Collected data:
☆ ☆ ☆
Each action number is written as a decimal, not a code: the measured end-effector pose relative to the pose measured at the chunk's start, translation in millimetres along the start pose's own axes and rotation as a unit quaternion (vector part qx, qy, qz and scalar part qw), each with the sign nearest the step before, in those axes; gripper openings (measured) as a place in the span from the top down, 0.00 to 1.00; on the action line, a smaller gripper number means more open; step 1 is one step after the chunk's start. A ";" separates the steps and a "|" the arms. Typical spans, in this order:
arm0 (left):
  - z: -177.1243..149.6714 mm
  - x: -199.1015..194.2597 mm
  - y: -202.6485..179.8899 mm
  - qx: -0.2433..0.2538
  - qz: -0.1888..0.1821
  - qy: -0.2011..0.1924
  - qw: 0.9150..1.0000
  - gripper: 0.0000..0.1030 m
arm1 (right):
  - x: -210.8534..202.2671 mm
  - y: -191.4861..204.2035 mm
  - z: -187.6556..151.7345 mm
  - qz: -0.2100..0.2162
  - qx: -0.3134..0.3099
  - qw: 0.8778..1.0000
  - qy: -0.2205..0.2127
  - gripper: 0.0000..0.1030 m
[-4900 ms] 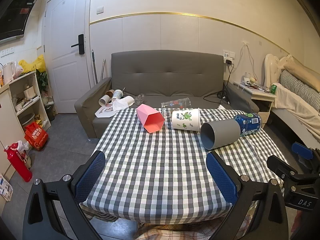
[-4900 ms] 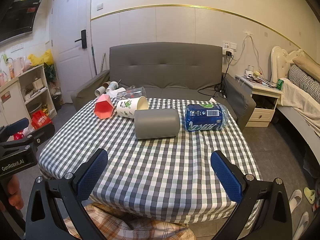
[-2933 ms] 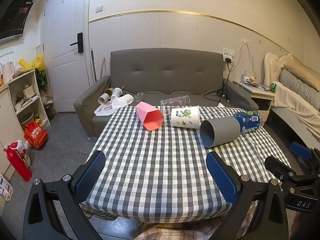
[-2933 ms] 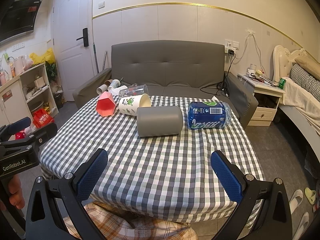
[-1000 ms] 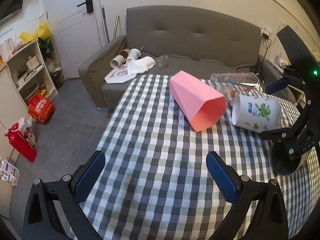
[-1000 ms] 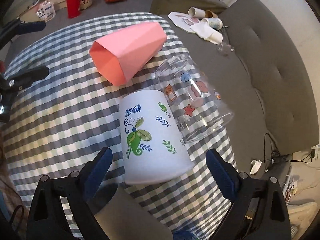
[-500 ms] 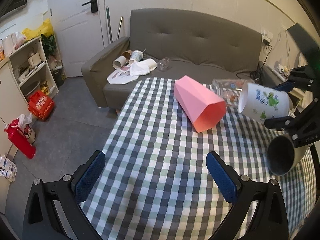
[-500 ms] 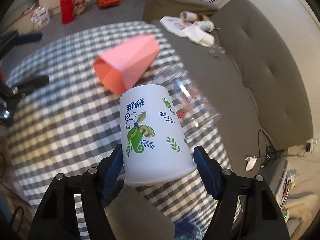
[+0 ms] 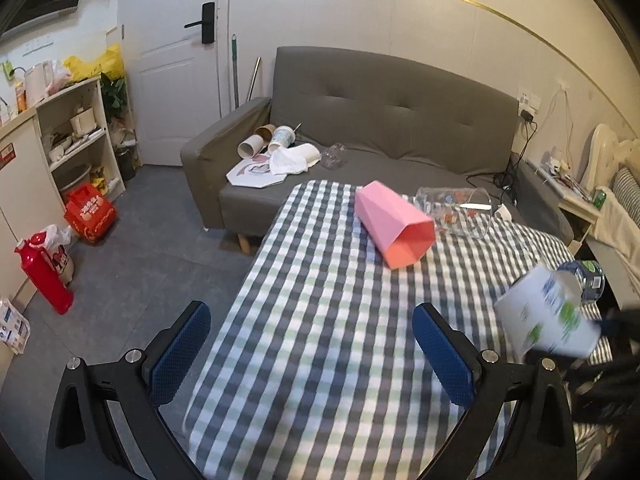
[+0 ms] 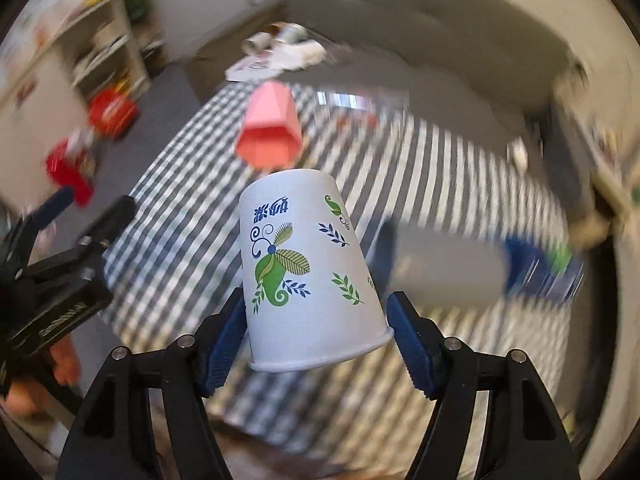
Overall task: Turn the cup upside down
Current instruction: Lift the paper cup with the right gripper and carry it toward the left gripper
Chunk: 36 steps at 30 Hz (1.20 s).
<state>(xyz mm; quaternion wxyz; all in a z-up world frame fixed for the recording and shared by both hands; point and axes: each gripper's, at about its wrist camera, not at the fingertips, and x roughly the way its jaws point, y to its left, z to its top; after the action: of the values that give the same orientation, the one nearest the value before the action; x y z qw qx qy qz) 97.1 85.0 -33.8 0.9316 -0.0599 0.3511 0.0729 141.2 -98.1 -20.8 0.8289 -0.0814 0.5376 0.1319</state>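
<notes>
My right gripper (image 10: 316,340) is shut on a white paper cup with green leaf print (image 10: 304,272). It holds the cup in the air above the checked table (image 10: 460,184), mouth toward the camera and downward. The same cup (image 9: 548,316) shows blurred at the right of the left wrist view. My left gripper (image 9: 312,352) is open and empty over the table's near left part (image 9: 320,300). It also shows at the left of the right wrist view (image 10: 64,240).
A pink faceted cup (image 9: 394,230) and a clear printed cup (image 9: 456,210) lie on their sides at the far end. A grey cup (image 10: 444,272) and a blue can (image 10: 540,268) lie to the right, blurred. A grey sofa (image 9: 380,120) stands behind the table.
My right gripper closed on the white cup, lifted it off the table and swung it toward the near right. My left gripper drew back and turned left.
</notes>
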 end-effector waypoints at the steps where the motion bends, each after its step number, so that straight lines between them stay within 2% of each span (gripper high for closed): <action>1: -2.4 -1.3 2.9 0.000 0.002 0.002 1.000 0.00 | 6.2 2.7 -7.0 0.000 0.015 1.000 0.003 0.32; 5: -11.4 -8.3 13.4 -0.002 0.014 0.003 1.000 0.00 | 27.9 10.2 -24.0 -0.003 0.083 0.997 0.002 0.32; 7: -14.5 -9.1 16.6 0.000 0.018 0.003 1.000 0.00 | 33.1 14.6 -29.2 -0.006 0.097 0.995 0.002 0.32; 11: -16.8 -8.1 22.0 -0.005 0.022 0.006 1.000 0.00 | 35.8 19.0 -26.3 -0.024 0.098 0.995 -0.001 0.32; 21: -16.9 -8.2 18.2 0.004 0.024 0.010 1.000 0.00 | 37.3 14.0 -26.7 -0.020 0.099 0.995 -0.001 0.29; 23: -15.4 -9.8 17.1 0.006 0.026 0.010 1.000 0.00 | 34.3 13.3 -26.2 -0.013 0.103 0.995 -0.004 0.25; 24: -14.2 -11.7 16.2 0.007 0.028 0.009 1.000 0.00 | 31.1 12.5 -26.6 -0.010 0.103 0.995 -0.009 0.20; 30: -5.7 -24.4 2.6 0.017 0.027 -0.001 0.999 0.00 | -3.0 7.2 -27.1 -0.009 0.080 0.995 -0.054 0.19; 32: -2.6 -29.2 -3.7 0.020 0.025 -0.002 0.999 0.00 | -18.4 2.0 -28.9 -0.013 0.068 0.995 -0.076 0.12; 36: 6.2 -38.6 -24.0 0.023 0.011 0.001 1.000 0.00 | -47.3 -14.4 -36.8 -0.039 0.045 0.991 -0.118 0.12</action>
<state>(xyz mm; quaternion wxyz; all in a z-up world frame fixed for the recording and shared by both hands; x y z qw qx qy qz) 76.7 58.8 -2.2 0.9314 -0.0346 0.3544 0.0750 95.3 -128.2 7.2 0.8937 -0.0489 0.4380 0.0835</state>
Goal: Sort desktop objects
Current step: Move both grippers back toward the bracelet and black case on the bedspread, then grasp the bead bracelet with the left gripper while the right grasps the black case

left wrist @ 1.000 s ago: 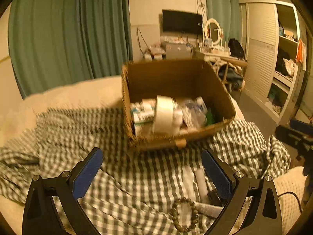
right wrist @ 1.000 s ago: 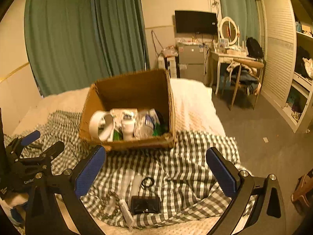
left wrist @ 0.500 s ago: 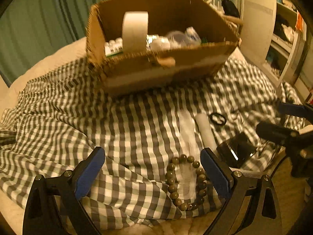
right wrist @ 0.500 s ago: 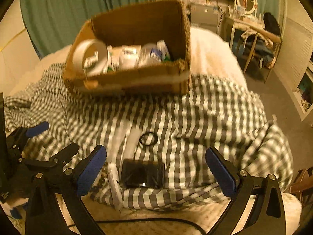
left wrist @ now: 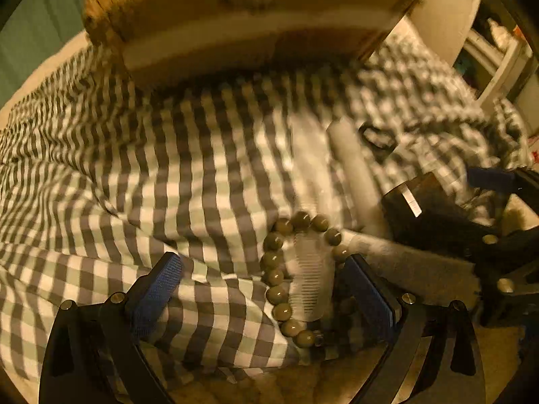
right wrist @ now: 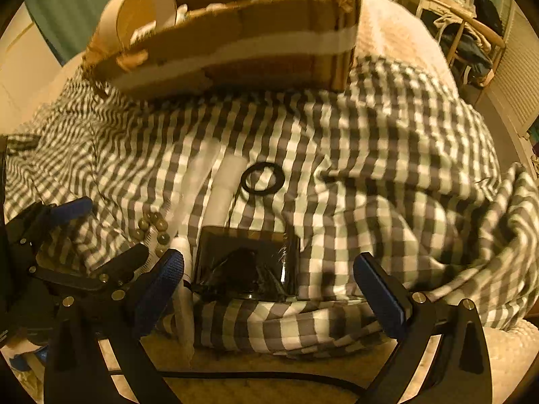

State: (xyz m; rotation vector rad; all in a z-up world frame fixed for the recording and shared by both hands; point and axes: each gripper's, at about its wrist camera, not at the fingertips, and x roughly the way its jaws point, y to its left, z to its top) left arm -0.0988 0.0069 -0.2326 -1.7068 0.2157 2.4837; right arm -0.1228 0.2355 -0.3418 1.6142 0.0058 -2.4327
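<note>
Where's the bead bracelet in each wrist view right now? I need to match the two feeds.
Left wrist view: the bead bracelet lies low and centre-right on the checked cloth, looped around a clear comb, just inside the left tongs' right finger.
Right wrist view: only a few beads of it show at lower left, beyond the left tongs.
Shared landmark: the black ring beside the white tube.

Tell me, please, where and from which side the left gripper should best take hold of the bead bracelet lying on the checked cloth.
Probably the near left arc of the bead bracelet, coming from above. The loop lies flat on the checked cloth with a clear comb across its middle, so pinching one strand of beads outside the comb should lift it alone. The left gripper is open, already straddling that side.
</note>
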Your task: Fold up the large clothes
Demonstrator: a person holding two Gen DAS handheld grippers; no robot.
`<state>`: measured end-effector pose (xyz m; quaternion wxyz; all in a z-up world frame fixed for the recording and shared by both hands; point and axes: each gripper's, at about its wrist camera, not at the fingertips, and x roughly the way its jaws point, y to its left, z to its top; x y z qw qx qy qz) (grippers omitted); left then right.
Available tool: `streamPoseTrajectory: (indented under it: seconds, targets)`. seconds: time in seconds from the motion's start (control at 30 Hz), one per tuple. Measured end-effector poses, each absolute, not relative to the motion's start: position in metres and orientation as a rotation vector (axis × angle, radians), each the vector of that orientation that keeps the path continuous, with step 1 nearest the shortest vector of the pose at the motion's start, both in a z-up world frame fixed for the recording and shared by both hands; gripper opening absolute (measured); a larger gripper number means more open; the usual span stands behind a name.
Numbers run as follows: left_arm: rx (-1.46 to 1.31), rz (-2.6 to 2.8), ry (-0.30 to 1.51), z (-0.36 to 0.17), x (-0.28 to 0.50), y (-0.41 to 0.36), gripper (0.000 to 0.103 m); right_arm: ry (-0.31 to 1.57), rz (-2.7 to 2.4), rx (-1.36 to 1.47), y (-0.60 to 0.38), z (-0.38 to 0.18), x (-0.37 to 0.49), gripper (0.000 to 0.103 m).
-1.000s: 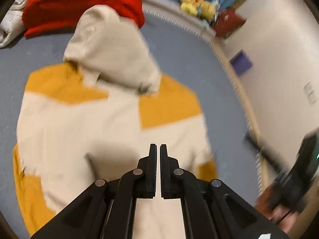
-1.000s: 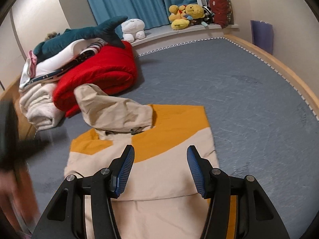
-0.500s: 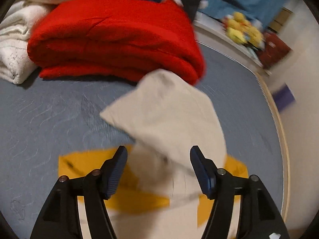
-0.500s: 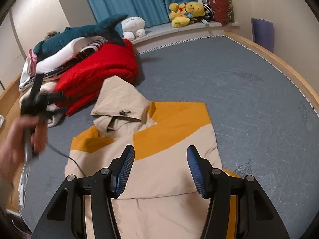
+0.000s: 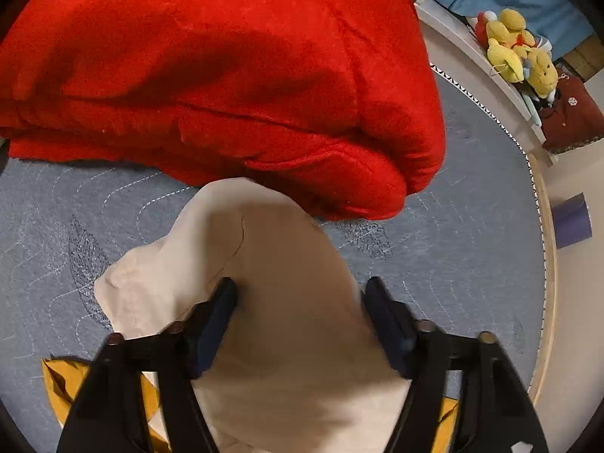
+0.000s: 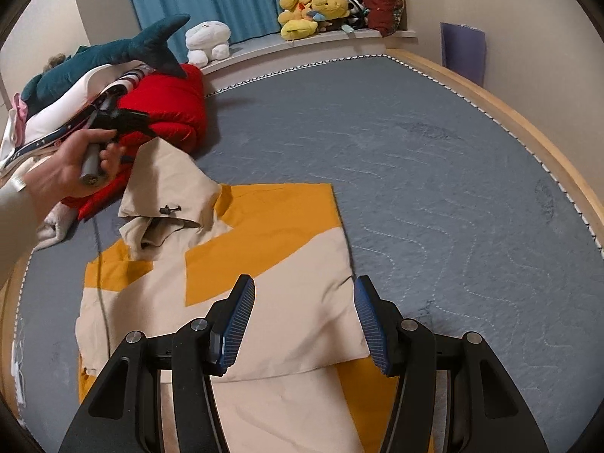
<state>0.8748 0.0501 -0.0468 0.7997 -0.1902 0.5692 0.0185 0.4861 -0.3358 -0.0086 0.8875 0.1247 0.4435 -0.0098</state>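
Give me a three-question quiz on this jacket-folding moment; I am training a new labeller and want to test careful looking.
1. True or false: the left gripper has its jaws around the beige hood.
2. What touches the hood's far tip? A) the red blanket B) the shark plush C) the purple bag
3. Fill in: the right gripper hovers with open jaws over the jacket's ____ panel.

Key
1. True: the hood lies between the jaws, which are closing; the pads do not yet pinch it.
2. A
3. Beige: the folded beige and orange jacket lies on the grey bed cover.
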Motion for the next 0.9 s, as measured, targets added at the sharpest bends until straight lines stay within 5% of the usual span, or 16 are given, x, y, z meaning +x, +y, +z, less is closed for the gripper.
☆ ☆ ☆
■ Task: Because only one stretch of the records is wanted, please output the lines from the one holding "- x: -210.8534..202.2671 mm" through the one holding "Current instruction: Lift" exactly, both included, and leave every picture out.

■ Response:
  - x: -210.8534..202.2671 mm
  - y: -191.4861..204.2035 mm
  - z: -187.6556..151.7345 mm
  - qz: -0.2100..0.2162
  - qx: -0.3134..0.3099
  - qw: 0.8778..1.0000
  - qy: -0.2205..0.2127
  - gripper: 0.0000..0.1030 m
[-4900 ms] 
[-4900 ms] 
[-2933 ms] 
[-2933 ms] 
[-1000 ms] 
[-1000 ms] 
[-500 ms] 
[-500 ms] 
[+0 ms] 
[+0 ms] 
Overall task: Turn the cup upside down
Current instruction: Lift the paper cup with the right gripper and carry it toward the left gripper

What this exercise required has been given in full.